Brief:
Transcribe word for word each line from the one containing "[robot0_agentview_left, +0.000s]" to the final line of the data, both included. Skip the pictures.

-- Opening Marker --

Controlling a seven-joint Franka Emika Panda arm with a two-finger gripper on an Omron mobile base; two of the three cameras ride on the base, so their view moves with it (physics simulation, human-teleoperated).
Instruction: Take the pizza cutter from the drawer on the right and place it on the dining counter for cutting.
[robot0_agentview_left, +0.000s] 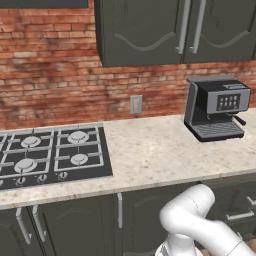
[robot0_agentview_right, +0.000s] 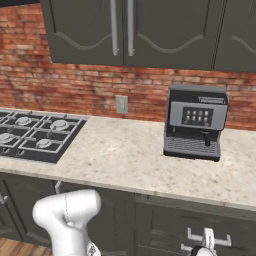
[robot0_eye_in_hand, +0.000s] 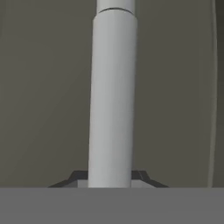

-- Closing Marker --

Exercise output:
[robot0_agentview_left, +0.000s] 
[robot0_agentview_right, +0.000s] 
[robot0_eye_in_hand, +0.000s] 

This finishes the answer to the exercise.